Copy out every line of the data exactly.

================================

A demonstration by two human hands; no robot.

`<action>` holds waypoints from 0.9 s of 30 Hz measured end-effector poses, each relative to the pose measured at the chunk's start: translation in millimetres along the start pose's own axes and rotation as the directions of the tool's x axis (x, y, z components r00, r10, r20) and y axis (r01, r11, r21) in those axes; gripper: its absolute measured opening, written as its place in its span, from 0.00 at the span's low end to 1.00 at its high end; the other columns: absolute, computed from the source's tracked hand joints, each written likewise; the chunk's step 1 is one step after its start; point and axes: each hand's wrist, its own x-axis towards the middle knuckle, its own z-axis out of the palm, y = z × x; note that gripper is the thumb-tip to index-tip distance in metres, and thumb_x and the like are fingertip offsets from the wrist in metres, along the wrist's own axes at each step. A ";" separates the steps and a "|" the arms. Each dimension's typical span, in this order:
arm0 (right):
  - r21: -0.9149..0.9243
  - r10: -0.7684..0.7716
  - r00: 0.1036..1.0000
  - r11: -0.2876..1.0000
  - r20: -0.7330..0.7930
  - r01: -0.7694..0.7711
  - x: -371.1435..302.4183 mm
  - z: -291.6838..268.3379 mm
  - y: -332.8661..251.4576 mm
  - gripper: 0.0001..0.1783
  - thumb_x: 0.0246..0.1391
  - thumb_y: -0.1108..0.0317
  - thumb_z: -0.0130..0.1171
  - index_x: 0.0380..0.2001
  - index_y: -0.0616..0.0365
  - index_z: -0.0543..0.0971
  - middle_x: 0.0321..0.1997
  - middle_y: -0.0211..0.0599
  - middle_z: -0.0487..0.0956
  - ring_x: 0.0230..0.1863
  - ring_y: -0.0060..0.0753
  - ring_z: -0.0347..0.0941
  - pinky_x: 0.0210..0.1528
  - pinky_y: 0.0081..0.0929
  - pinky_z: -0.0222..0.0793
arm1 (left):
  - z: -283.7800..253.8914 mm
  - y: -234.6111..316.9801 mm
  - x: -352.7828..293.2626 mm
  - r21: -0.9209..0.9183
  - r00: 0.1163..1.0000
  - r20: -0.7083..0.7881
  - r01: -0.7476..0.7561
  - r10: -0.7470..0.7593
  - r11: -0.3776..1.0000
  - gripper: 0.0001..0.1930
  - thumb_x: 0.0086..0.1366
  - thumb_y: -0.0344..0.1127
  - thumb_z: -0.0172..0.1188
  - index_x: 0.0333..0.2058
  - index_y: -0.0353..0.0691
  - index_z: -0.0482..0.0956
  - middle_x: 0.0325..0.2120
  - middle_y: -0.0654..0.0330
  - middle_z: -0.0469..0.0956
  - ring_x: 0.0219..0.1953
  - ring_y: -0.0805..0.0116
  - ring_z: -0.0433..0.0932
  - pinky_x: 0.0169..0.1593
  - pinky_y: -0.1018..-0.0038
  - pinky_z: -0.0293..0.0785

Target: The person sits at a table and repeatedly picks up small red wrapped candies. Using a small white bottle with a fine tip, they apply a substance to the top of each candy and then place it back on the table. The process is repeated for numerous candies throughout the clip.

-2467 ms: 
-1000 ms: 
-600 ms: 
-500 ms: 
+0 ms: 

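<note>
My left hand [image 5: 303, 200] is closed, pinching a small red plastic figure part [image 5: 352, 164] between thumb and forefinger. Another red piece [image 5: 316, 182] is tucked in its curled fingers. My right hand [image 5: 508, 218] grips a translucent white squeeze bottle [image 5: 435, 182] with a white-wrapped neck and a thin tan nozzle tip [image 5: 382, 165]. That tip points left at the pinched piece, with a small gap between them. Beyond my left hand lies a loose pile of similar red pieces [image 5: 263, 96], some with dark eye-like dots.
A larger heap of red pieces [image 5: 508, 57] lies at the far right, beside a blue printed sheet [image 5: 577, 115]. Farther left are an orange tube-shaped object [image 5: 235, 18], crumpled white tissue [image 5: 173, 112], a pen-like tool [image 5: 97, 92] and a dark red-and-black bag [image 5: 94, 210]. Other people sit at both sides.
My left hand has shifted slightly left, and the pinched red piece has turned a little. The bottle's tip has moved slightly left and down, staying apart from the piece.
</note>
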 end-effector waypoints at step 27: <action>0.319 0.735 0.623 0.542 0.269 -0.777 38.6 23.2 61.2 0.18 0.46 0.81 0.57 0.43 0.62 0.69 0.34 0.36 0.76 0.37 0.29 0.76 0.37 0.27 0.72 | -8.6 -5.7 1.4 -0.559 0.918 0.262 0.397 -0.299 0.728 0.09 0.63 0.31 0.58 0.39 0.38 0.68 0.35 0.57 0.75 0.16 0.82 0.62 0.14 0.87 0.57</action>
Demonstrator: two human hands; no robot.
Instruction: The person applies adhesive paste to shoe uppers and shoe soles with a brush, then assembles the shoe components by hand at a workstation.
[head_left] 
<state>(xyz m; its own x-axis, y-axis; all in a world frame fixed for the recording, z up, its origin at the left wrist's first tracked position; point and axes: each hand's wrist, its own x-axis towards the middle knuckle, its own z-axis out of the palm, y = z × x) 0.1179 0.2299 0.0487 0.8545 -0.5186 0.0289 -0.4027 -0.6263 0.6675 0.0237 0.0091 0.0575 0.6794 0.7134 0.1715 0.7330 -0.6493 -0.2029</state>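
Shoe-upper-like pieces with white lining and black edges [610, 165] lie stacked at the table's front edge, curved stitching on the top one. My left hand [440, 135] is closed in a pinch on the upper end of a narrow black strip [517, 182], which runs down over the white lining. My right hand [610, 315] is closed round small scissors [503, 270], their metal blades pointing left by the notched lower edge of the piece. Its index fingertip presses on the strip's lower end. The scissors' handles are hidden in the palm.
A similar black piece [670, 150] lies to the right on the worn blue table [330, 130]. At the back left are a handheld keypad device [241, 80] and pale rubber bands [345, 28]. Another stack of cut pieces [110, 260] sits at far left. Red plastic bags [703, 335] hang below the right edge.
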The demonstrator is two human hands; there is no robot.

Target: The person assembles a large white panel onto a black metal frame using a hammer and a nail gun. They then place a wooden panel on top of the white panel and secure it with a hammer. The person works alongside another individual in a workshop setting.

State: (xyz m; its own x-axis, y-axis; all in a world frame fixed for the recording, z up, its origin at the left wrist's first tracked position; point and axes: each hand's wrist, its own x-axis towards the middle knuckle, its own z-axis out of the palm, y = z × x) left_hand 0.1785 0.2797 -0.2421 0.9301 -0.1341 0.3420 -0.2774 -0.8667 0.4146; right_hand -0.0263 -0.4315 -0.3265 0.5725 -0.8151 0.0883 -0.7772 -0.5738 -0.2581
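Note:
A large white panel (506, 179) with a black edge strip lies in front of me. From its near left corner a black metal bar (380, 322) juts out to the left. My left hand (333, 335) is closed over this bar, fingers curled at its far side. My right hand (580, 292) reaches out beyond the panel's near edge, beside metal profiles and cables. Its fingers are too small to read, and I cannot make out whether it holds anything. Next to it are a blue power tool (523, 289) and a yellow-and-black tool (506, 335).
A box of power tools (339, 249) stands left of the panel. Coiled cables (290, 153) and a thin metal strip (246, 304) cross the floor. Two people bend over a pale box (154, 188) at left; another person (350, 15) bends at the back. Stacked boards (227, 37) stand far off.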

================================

— Result for this exercise —
A demonstration by two human hands; no robot.

`<action>` holds waypoints from 0.9 s of 30 Hz measured end-effector poses, each relative to the pose measured at the chunk's start: translation in millimetres along the start pose's own axes and rotation as the directions of the tool's x axis (x, y, z components r00, r10, r20) and y axis (r01, r11, r21) in those axes; gripper: its absolute measured opening, written as its place in its span, from 0.00 at the span's low end to 1.00 at its high end; the other columns: absolute, computed from the source's tracked hand joints, each written likewise; the chunk's step 1 is one step after its start; point and axes: each hand's wrist, its own x-axis towards the middle knuckle, its own z-axis out of the palm, y = z × x; note that gripper is the thumb-tip to index-tip distance in metres, and thumb_x and the like are fingertip offsets from the wrist in metres, along the wrist's own axes at each step. A ";" separates the steps and a "|" the arms. Each dimension's typical span, in this order:
arm0 (right):
  - r21: -0.9149..0.9243
  - r10: -0.7684..0.7716
  - r00: 0.1036..1.0000
  - r11: -0.2876..1.0000
  - r20: -0.7330..0.7930
  - r01: -0.7694..0.7711
  - x: -371.1435..302.4183 mm
  - z: -291.6838..268.3379 mm
  - y: -332.8661..251.4576 mm
  - gripper: 0.0001..0.1783
  - thumb_x: 0.0246..0.1391
  - thumb_y: -0.1108..0.0317
  - thumb_z: -0.0130..0.1171
  - index_x: 0.0380..0.2001
  - index_y: -0.0616..0.0365
  - index_z: -0.0543..0.0971
  - middle_x: 0.0321..0.1997
  - middle_y: -0.0211..0.0599
  - middle_z: -0.0487..0.0956
  - ring_x: 0.0230..0.1863
  - ring_y: -0.0060..0.0753
  - ring_z: -0.0347..0.0941
  - pinky_x: 0.0210..0.1528
  - pinky_y: 0.0081..0.0929
  - pinky_z: -0.0222..0.0793
arm1 (left):
  - z: -283.7800..253.8914 mm
  - y: -234.6111..316.9801 mm
  - x: -352.7828..293.2626 mm
  - r21: -0.9209..0.9183
  - r00: 0.1163..1.0000
  - r20: -0.7083..0.7881
  - r01: -0.7476..0.7561
  - r10: -0.7470..0.7593
  - r11: -0.3776..1.0000
  - gripper: 0.0001..0.1930
  - thumb_x: 0.0086..0.1366
  - thumb_y: -0.0344..0.1127
  - thumb_z: -0.0172..0.1188
  - index_x: 0.0333..0.2058
  - index_y: -0.0353..0.0691
  - index_z: -0.0482..0.0956
  - middle_x: 0.0325..0.2120
  - middle_y: -0.0654..0.0330
  - middle_z: -0.0469..0.0956
  - ring_x: 0.0219..0.1953
  - ring_y: -0.0805..0.0116
  - ring_z: -0.0433..0.0932
  - pinky_x: 0.0169..0.1593
  - pinky_y: -0.1018..-0.0038
  - pinky_z: -0.0293..0.0785

Target: The person sits at a table and repeatedly picks up small red wrapped candies. Using a small white bottle with a fine tip, they apply a substance to the top of each candy and then place it back on the table. The process is repeated for numerous candies throughout the clip.

-2467 ms: 
-1000 ms: 
-600 ms: 
-500 ms: 
+0 ms: 

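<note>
My left hand [image 5: 303, 200] is closed, pinching a small red plastic figure part [image 5: 352, 164] between thumb and forefinger. Another red piece [image 5: 316, 182] is tucked in its curled fingers. My right hand [image 5: 508, 218] grips a translucent white squeeze bottle [image 5: 435, 182] with a white-wrapped neck and a thin tan nozzle tip [image 5: 382, 165]. That tip points left at the pinched piece, with a small gap between them. Beyond my left hand lies a loose pile of similar red pieces [image 5: 263, 96], some with dark eye-like dots.
A larger heap of red pieces [image 5: 508, 57] lies at the far right, beside a blue printed sheet [image 5: 577, 115]. Farther left are an orange tube-shaped object [image 5: 235, 18], crumpled white tissue [image 5: 173, 112], a pen-like tool [image 5: 97, 92] and a dark red-and-black bag [image 5: 94, 210]. Other people sit at both sides.
My left hand has shifted slightly left, and the pinched red piece has turned a little. The bottle's tip has moved slightly left and down, staying apart from the piece.
</note>
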 end-effector waypoints at step 27: <action>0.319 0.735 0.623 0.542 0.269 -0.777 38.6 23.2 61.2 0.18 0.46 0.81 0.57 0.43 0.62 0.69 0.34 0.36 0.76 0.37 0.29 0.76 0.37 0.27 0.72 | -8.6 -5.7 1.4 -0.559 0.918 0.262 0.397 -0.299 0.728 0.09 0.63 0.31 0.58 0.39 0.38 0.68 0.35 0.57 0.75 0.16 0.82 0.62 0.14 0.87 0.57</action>
Demonstrator: two human hands; no robot.
Instruction: The person applies adhesive paste to shoe uppers and shoe soles with a brush, then assembles the shoe components by hand at a workstation.
[head_left] 
<state>(xyz m; its own x-axis, y-axis; all in a world frame fixed for the recording, z up, its origin at the left wrist's first tracked position; point and axes: each hand's wrist, its own x-axis towards the middle knuckle, its own z-axis out of the palm, y = z × x) 0.1179 0.2299 0.0487 0.8545 -0.5186 0.0289 -0.4027 -0.6263 0.6675 0.0237 0.0091 0.0575 0.6794 0.7134 0.1715 0.7330 -0.6493 -0.2029</state>
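Shoe-upper-like pieces with white lining and black edges [610, 165] lie stacked at the table's front edge, curved stitching on the top one. My left hand [440, 135] is closed in a pinch on the upper end of a narrow black strip [517, 182], which runs down over the white lining. My right hand [610, 315] is closed round small scissors [503, 270], their metal blades pointing left by the notched lower edge of the piece. Its index fingertip presses on the strip's lower end. The scissors' handles are hidden in the palm.
A similar black piece [670, 150] lies to the right on the worn blue table [330, 130]. At the back left are a handheld keypad device [241, 80] and pale rubber bands [345, 28]. Another stack of cut pieces [110, 260] sits at far left. Red plastic bags [703, 335] hang below the right edge.
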The demonstrator is two human hands; there is no robot.

Target: The person assembles a large white panel onto a black metal frame using a hammer and a nail gun. They then place a wooden panel on top of the white panel and secure it with a hammer. The person works alongside another individual in a workshop setting.

State: (xyz m; its own x-axis, y-axis; all in a world frame fixed for the recording, z up, its origin at the left wrist's first tracked position; point and axes: each hand's wrist, its own x-axis towards the middle knuckle, its own z-axis out of the palm, y = z × x) left_hand 0.1785 0.2797 -0.2421 0.9301 -0.1341 0.3420 -0.2774 -0.8667 0.4146; right_hand -0.0263 -0.4315 -0.3265 0.5725 -0.8151 0.0883 -0.7772 -0.5738 -0.2581
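Note:
A large white panel (506, 179) with a black edge strip lies in front of me. From its near left corner a black metal bar (380, 322) juts out to the left. My left hand (333, 335) is closed over this bar, fingers curled at its far side. My right hand (580, 292) reaches out beyond the panel's near edge, beside metal profiles and cables. Its fingers are too small to read, and I cannot make out whether it holds anything. Next to it are a blue power tool (523, 289) and a yellow-and-black tool (506, 335).
A box of power tools (339, 249) stands left of the panel. Coiled cables (290, 153) and a thin metal strip (246, 304) cross the floor. Two people bend over a pale box (154, 188) at left; another person (350, 15) bends at the back. Stacked boards (227, 37) stand far off.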

Work on the exercise is complete.